Design Systems

Why do you do this this way??

My path through the UX discipline has been like building a design system. First, I was a front end developer, which led to curiousity as to why I was coding page elements and layouts a particular way. That led to wondering why the route we’d have users take to do what they came to a site to do, alongside the seemingly obvious revelation “Oh! We’re making these for people!” The visual display of UI elements and their attributes all had meaning and rationale, the text, for clarity for the intended audience. All very evident in hindsight, but learning the minutae of UI design, interaction design, information architecture could be very long trails to follow, so when I would reemerge, the interconnectedness of all of these aspects of design became realized. Beyond that, not only did the different elements of UX design relate to one another to form the entirety, but the ability to convey that to the developers in a way that was clear and extensible became essential. I’ve spent the latest segment of my work life focusing on this approach.

A briefing on Design Systems – gets long, feel free to skip to get to my examples below!

So that brings us to some examples of design systems I had a significant role in creating. They’re always built on the hard work of previous designers, engineers, product folk, and so on, but I’m not only adept in doing so, I outright enjoy it.

Keysight

Style Guide: Basic UI Elements (Dark mode)

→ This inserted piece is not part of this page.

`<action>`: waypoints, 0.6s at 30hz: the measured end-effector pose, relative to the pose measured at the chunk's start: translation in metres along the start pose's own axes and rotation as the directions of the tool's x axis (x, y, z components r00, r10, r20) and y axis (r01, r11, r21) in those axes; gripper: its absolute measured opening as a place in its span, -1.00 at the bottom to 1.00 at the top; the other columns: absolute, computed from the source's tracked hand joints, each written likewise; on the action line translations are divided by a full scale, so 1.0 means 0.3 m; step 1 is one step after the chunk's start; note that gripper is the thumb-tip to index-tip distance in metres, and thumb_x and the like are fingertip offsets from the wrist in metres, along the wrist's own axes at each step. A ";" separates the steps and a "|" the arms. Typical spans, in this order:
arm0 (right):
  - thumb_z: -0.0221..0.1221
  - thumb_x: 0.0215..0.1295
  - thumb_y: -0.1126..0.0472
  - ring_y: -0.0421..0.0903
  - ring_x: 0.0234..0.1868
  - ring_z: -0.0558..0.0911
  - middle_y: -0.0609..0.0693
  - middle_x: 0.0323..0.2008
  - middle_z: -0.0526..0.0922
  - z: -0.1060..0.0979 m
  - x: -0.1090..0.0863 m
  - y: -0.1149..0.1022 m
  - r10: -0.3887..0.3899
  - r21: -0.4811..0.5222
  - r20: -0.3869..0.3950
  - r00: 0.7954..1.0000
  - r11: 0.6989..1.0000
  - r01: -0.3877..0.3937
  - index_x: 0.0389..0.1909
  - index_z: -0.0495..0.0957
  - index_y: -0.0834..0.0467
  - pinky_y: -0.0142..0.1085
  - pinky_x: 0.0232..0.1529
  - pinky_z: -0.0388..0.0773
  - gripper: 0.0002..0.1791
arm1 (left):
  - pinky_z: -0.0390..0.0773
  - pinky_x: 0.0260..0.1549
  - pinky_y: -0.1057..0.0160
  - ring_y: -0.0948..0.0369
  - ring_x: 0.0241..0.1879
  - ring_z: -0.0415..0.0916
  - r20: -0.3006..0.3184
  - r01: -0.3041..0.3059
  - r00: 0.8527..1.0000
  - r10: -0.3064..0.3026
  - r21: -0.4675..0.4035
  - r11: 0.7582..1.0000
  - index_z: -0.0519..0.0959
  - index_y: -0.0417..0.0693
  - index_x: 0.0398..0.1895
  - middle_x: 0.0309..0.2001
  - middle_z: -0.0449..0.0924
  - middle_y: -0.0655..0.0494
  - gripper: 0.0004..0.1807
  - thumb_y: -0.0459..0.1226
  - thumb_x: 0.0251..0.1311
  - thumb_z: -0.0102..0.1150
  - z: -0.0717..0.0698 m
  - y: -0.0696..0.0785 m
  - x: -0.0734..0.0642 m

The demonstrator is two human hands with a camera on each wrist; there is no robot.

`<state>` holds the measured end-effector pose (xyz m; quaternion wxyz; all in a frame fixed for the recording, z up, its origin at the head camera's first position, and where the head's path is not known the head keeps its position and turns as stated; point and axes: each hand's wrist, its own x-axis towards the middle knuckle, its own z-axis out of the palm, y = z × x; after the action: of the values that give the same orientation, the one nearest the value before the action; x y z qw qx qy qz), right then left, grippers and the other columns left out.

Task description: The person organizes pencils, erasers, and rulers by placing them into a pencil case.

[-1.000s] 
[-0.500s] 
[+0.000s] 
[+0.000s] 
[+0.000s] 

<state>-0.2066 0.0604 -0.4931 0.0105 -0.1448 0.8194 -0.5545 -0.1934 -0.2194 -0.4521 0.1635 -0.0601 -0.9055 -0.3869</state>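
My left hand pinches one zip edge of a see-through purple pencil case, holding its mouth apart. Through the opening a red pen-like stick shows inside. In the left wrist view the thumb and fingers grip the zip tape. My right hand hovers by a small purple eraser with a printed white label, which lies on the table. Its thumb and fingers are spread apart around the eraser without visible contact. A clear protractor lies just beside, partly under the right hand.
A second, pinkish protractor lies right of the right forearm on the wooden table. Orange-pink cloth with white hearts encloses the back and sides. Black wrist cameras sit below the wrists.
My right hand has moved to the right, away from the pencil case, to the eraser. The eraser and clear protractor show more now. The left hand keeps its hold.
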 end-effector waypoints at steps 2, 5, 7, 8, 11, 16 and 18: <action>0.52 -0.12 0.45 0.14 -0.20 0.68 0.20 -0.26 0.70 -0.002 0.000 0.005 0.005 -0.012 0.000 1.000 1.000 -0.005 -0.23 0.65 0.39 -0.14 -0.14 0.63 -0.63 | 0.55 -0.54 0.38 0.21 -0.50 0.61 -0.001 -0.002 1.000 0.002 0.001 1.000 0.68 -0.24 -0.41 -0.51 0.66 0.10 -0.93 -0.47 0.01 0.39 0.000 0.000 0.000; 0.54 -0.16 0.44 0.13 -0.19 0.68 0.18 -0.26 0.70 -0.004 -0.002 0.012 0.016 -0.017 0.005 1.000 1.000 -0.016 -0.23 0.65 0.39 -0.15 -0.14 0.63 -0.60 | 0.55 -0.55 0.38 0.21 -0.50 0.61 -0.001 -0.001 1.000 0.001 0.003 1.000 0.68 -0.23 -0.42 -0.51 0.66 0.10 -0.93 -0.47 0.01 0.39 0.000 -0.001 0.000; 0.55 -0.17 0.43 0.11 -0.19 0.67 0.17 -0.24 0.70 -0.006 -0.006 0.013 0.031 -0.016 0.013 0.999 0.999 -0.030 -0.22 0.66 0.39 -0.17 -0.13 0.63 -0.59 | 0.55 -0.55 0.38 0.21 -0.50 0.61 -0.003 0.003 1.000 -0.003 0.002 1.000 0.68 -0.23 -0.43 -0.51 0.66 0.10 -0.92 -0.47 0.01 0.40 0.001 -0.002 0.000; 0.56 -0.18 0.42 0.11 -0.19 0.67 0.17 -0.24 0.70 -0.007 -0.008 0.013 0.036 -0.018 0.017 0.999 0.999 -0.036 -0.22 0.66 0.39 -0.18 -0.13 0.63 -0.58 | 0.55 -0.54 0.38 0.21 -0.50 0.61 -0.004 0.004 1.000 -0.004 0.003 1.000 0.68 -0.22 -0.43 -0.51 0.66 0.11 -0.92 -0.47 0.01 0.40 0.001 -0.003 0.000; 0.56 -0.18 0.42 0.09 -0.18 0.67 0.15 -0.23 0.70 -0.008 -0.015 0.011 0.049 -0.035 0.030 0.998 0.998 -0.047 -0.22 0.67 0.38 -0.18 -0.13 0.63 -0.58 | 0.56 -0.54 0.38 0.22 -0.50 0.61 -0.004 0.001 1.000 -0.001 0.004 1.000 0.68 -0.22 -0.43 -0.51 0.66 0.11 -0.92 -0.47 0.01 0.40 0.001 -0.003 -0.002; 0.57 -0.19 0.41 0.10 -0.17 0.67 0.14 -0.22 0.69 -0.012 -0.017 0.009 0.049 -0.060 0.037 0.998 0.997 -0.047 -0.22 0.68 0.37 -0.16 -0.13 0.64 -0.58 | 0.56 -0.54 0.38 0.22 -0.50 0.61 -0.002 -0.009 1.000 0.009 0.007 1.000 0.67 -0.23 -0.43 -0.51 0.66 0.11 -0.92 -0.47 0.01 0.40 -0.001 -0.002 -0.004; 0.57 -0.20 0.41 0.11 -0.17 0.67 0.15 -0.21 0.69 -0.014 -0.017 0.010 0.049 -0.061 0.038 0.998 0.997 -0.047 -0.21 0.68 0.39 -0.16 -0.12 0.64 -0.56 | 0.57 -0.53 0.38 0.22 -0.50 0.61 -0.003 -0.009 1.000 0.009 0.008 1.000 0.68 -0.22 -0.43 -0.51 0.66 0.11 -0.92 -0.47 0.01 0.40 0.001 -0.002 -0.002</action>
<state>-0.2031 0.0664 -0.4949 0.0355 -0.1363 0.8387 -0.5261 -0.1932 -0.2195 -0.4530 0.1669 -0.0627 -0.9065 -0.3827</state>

An early draft portion of the greater UI Style Guide driving Keysight’s PathWave software initiative:

Screenshot of Keysight Design System Basic UI Elements
Sample shot of Basic UI Elements from the Style Guide. The image above and the link below will take you to the interactive prototype.

https://zk1wqw.axshare.com/#p=basic_elements&c=1&g=0

Style Guide: Specific Components – Documentation Wizard and NEP
Example from Keysight Style Guide
Sample shot of Specific Components from the Style Guide. The image above and the link below will take you to the interactive prototype.

https://fkd8qb.axshare.com/#p=numeric_entry_panel

Keysight’s software ecosystem was denser than a platinum dumptruck, so building out complex components became necessary, as not only did individual applications on individual devices have elaborate functionality, we were working towards bringing them all together on the common PathWave platform. (see my Case Study: PathWave for more).

Interaction model and information architecture: Keysight Learning Systems:

Sample image of the Learning
Sample shot of the interaction model and information architecture prototype for the Keysight Learning System Onboarding Application. The image above and the link below will take you to the interactive prototype.

https://hi18ne.axshare.com

This project stands out because even though it doesn’t get to finished UI designs, I worked with the Keysight DevOps department to create a system to help onboard new DevOps folks with the enormous technology stack they used. Research into their tools and processes, environments in which they would work, the flow of what they did as DevOppers, all of this fed into how the information was architected, presented, and interacted with other nodes of info. It’s not often you get to start with a concept from the ground up – most learning systems suck. This one ended up being good, and streamlined their onboarding process a great deal.

Anthem/Elevance Health

Look upon our design work ye mighty and despair!

Our design team at Anthem had a lots of leeway to explore design concepts with the goal of improving and innovating some of their more exploratory application ideas. While much of the pixels-on-the-screen work ended up in a digital graveyard, a design system began to coalesce around these efforts. No design work is ever done in vain! (We know that’s not true, but it makes us feel better to think so…)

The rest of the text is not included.